¡GAMBARE! El espíritu japonés que inspiró una vida y un legado: Carlos Kasuga Osaka

De niño, Carlos Kasuga Osaka aprendió a leer el mundo en dos idiomas: el de sus padres, migrantes japoneses que llegaron a México con muy poco más que sus costumbres, y el del país que los recibió y les dio la oportunidad de volver a empezar.

De esa doble raíz nació, décadas después, un empresario que prefería sentarse a comer en casa de sus colaboradores antes que hablarles sólo de metas de producción; que fabricó, contra el reloj, los aros que el mundo vio inflarse en la inauguración de los Juegos Olímpicos de México 68; dando vida a un legado que hoy quedará inmortalizado en un libro.

Se llama ¡GAMBARE! El espíritu japonés que inspiró una vida y un legado: Carlos Kasuga Osaka, y no fue idea suya. Fueron sus hijos y familia quienes propusieron abrir sus recuerdos y fotografías e inmortalizar su trayectoria. 

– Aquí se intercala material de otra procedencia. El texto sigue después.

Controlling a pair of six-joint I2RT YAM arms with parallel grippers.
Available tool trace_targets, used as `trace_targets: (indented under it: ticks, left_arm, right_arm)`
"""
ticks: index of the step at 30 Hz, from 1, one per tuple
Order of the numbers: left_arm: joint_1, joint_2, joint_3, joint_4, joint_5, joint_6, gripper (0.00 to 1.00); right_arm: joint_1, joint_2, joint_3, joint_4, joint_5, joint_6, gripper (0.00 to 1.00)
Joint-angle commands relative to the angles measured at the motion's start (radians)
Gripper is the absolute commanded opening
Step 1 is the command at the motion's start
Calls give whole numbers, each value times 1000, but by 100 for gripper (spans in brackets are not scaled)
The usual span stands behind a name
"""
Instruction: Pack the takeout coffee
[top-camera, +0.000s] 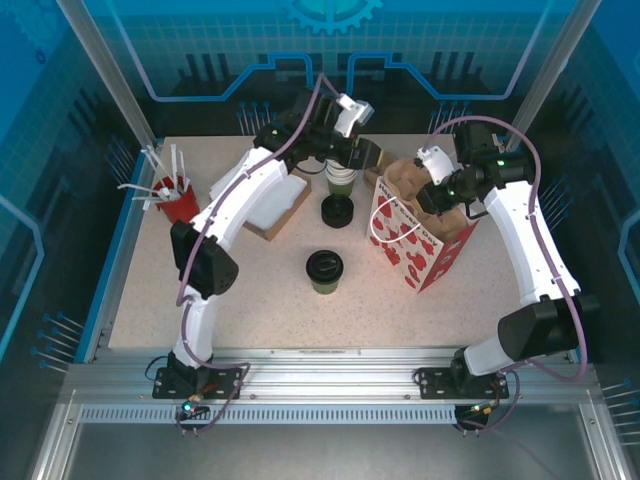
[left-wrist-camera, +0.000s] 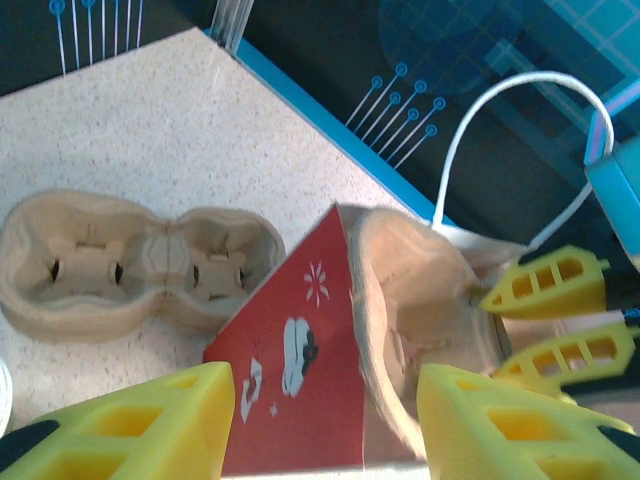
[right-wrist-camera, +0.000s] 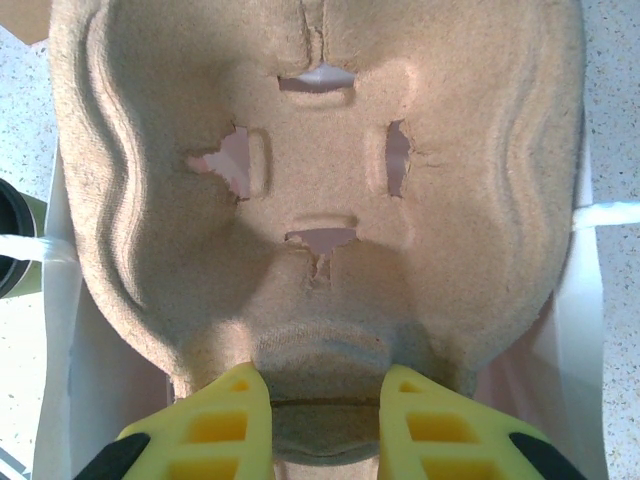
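Observation:
The takeout coffee (top-camera: 324, 270), a short green cup with a black lid, stands alone on the table in front of the arms. To its right stands the red gift bag (top-camera: 415, 238) with white handles. My right gripper (right-wrist-camera: 325, 420) is shut on the middle ridge of a pulp cup carrier (right-wrist-camera: 320, 150) that sits in the bag's mouth. My left gripper (left-wrist-camera: 320, 430) hovers at the bag's back corner. It is open, and the red bag wall (left-wrist-camera: 310, 390) lies between its fingers without touching them.
A second pulp carrier (left-wrist-camera: 130, 265) lies on the table behind the bag. A stack of lidless green cups (top-camera: 340, 178) and a stack of black lids (top-camera: 337, 211) stand at the back centre. A cardboard tray of napkins (top-camera: 275, 205) and a red cup of stirrers (top-camera: 175, 198) are at the left.

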Motion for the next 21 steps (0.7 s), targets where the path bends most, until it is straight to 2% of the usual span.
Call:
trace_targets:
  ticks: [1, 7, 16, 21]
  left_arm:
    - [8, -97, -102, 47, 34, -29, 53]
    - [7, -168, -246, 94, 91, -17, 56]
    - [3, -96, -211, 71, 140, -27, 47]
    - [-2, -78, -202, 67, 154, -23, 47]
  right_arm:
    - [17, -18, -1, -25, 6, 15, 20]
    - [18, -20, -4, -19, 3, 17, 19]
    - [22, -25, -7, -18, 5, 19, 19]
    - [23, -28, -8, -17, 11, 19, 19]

El camino para reconstruir la historia

Karla Taira y su equipo tocaron puertas familiares, revisaron álbumes completos y buscaron a quienes lo vieron de cerca en lo cotidiano, en la fábrica, en su casa, en la mesa. Y ahí apareció algo que no esperaban encontrar: buena parte de lo que Carlos Kasuga Osaka ha logrado a lo largo de su vida, él mismo nunca lo contó.

La investigación reunió 34 entrevistas, más de 600 imágenes, documentos inéditos, fotografías familiares y testimonios de quienes compartieron distintas etapas de su vida. El resultado es una edición interactiva que incorpora 31 videos para ampliar la historia más allá de las páginas.

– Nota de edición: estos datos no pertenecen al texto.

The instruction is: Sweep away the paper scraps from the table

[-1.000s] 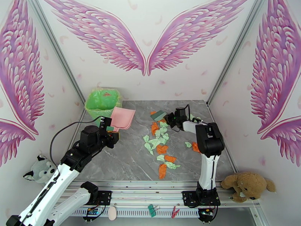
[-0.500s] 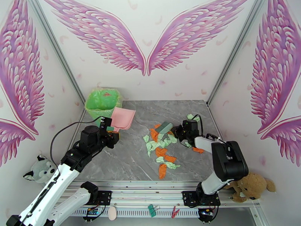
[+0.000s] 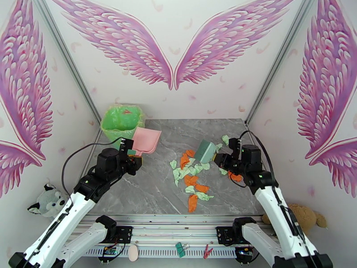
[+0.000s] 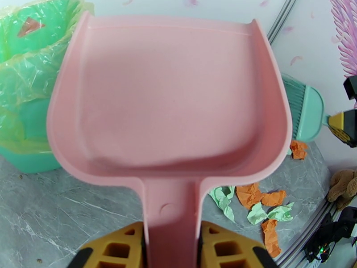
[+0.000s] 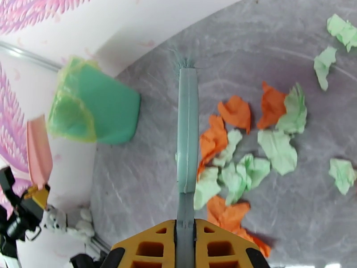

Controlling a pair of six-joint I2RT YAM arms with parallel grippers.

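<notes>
Mint green and orange paper scraps (image 3: 191, 174) lie bunched in the middle of the grey marble table (image 3: 154, 188); the same scraps (image 5: 236, 157) spread to the right of the brush in the right wrist view. My right gripper (image 3: 221, 160) is shut on the handle of the teal brush (image 3: 205, 151), whose head hangs just above the pile's far right side. The brush (image 5: 186, 144) runs straight out from my fingers (image 5: 147, 249). My left gripper (image 3: 132, 155) is shut on the pink dustpan (image 3: 145, 140), held over the table's left part; the dustpan's handle (image 4: 172, 228) sits between yellow fingers (image 4: 117, 246).
A green bin (image 3: 121, 121) lined with a plastic bag stands at the far left corner, just behind the dustpan. Soft toys sit off the table at left (image 3: 47, 201) and right (image 3: 303, 215). Aluminium rails edge the near side (image 3: 178, 217).
My right arm swung back toward the right, carrying the brush across the scraps and bunching them closer together. The left arm and dustpan stayed put.
</notes>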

De esa costumbre de escuchar antes que presumir nació también el "sueldo moral", un concepto que Carlos Kasuga Osaka desarrolló al frente de Industrias Kay, la idea de que pagar bien no basta si las personas no se sienten respetadas y tomadas en cuenta. Por eso abría el día con charlas que no eran solo de producción, sino de familia, de puntualidad, de hacer las cosas bien desde el principio.

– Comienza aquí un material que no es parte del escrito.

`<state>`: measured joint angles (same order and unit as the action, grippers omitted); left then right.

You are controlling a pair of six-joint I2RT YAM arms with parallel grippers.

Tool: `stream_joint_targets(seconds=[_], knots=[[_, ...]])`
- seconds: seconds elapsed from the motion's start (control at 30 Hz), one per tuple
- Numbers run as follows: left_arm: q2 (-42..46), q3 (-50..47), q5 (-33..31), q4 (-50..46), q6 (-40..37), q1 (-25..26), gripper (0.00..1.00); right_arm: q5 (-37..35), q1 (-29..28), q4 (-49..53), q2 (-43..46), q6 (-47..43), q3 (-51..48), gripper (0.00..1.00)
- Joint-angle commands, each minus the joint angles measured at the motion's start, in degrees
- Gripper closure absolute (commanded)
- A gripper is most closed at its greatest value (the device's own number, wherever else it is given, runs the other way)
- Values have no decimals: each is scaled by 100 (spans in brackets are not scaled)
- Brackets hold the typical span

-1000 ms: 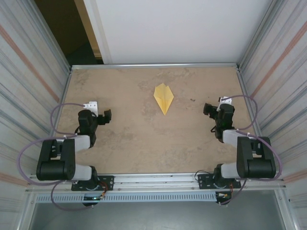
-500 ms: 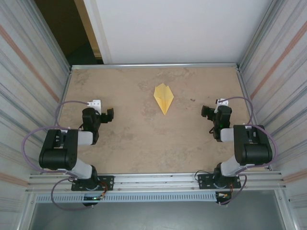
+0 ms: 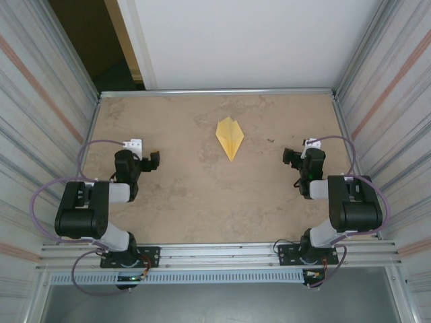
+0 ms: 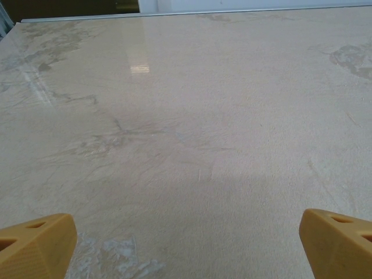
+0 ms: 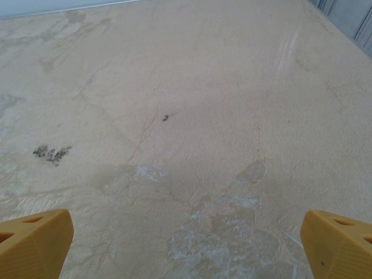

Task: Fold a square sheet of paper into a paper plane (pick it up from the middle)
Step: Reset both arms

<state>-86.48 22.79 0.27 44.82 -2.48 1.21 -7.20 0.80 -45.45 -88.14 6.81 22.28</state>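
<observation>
- Paper plane (image 3: 229,136): too small from overhead to count its folds; its underside is hidden against the table (image 3: 202,202).
- Left gripper (image 3: 151,161): a dark shape from above, finger detail unreadable. In the wrist view, the left fingertips (image 4: 36,247) are cut off by the bottom and side edges.
- Right gripper (image 3: 290,156): likewise. The right fingertips (image 5: 35,244) are cropped at the lower corners.
- Dark opening (image 3: 87,40) beyond the far-left corner: too dim to tell its contents.

Yellow paper plane (image 3: 229,137), seemingly flat, mid-table
</observation>
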Motion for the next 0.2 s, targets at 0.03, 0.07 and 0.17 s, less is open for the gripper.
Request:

Esa manera de anteponer a las personas antes que los resultados es la clave de todo lo que vino después: el Liceo Mexicano Japonés, del que fue fundador, y la Fundación Kasuga, que él y su familia impulsaron más tarde para llevar innovación educativa a más comunidades en México. Detrás de ambos proyectos está una convicción que se repite desde hace décadas: antes de tener empresas de calidad, hace falta formar personas de calidad.

Esa filosofía la resumió en cuatro palabras que hoy dan estructura tanto a sus conferencias como al propio libro: Bien Ser, Bien Hacer, Bien Estar y Bien Tener. Un orden, más que una fórmula: primero trabajar en quién se es, después en cómo se hacen las cosas, luego en que ese crecimiento alcance también a los demás y, solo entonces, como consecuencia, llega lo material.

El legado

Gambare, la palabra japonesa que da título al libro y atraviesa cada capítulo de la vida de Carlos Kasuga Osaka, no sólo se lee. La edición incorpora videos, testimonios y pausas pensadas para que el lector no avance únicamente por una biografía, sino por una conversación con su propia historia.

Karla Taira prefiere no adelantar qué significa Gambare para Carlos Kasuga Osaka. Quiere que cada lector lo descubra por sí mismo, página a página.